## Work task
Produce a word-for-word copy of the data that follows, excluding images.

## Supplied data

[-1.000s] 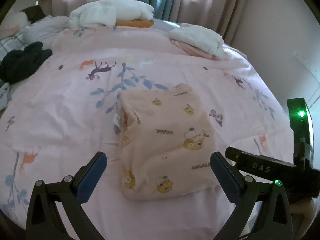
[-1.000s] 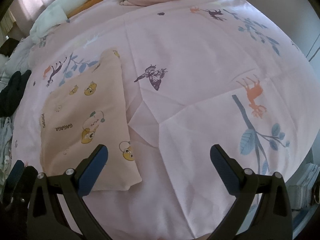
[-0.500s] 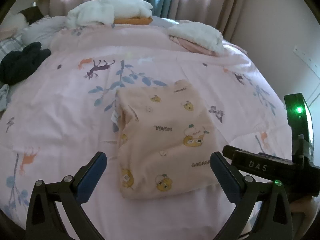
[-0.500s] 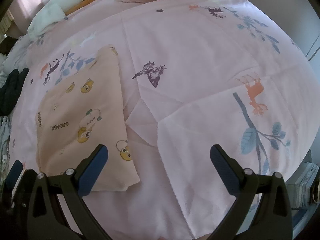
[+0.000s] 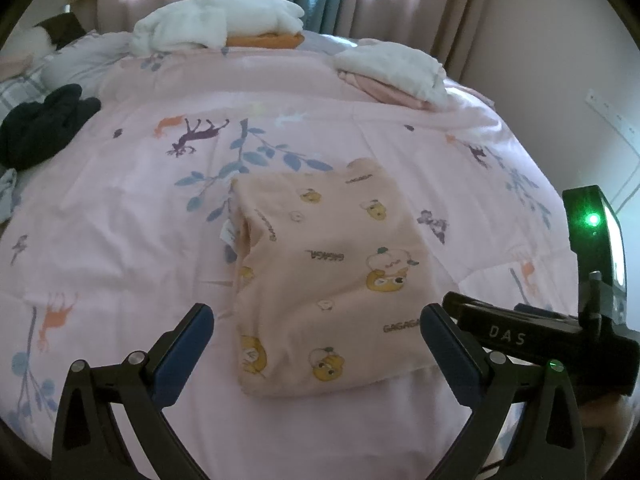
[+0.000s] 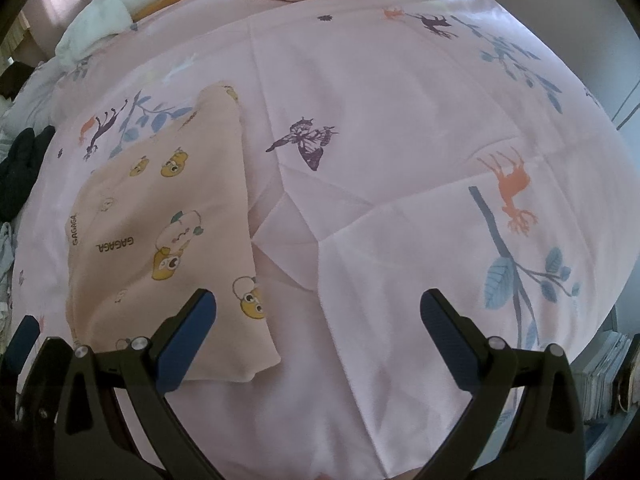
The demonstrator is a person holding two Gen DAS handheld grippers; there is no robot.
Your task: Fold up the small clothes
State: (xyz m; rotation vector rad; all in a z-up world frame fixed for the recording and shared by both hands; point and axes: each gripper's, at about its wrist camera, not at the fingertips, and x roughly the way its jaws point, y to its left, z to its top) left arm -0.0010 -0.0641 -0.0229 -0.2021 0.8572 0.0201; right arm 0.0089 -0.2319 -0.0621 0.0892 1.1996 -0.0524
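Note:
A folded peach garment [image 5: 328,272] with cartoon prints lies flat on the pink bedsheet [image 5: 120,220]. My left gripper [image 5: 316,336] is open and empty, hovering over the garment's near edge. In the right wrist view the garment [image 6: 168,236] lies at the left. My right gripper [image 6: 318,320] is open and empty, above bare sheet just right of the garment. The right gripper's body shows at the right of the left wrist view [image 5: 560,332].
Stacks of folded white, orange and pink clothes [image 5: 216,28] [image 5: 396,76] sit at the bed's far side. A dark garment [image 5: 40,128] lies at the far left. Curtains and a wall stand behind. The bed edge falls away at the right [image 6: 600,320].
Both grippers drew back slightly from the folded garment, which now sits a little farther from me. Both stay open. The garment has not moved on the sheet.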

## Response area
[-1.000s] 
[-1.000s] 
[-0.500s] 
[-0.500s] 
[+0.000s] 
[+0.000s] 
The demonstrator is a person holding two Gen DAS handheld grippers; there is no robot.
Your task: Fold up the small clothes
State: (xyz m; rotation vector rad; all in a z-up world frame fixed for the recording and shared by both hands; point and axes: each gripper's, at about its wrist camera, not at the fingertips, and x roughly the way its jaws point, y to its left, z to its top) left arm -0.0010 -0.0641 -0.0229 -0.2021 0.8572 0.0201; right arm 0.0089 -0.2319 -0.0621 0.0892 1.1996 -0.0524
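Note:
A folded peach garment [image 5: 328,272] with cartoon prints lies flat on the pink bedsheet [image 5: 120,220]. My left gripper [image 5: 316,336] is open and empty, hovering over the garment's near edge. In the right wrist view the garment [image 6: 168,236] lies at the left. My right gripper [image 6: 318,320] is open and empty, above bare sheet just right of the garment. The right gripper's body shows at the right of the left wrist view [image 5: 560,332].
Stacks of folded white, orange and pink clothes [image 5: 216,28] [image 5: 396,76] sit at the bed's far side. A dark garment [image 5: 40,128] lies at the far left. Curtains and a wall stand behind. The bed edge falls away at the right [image 6: 600,320].
Both grippers drew back slightly from the folded garment, which now sits a little farther from me. Both stay open. The garment has not moved on the sheet.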

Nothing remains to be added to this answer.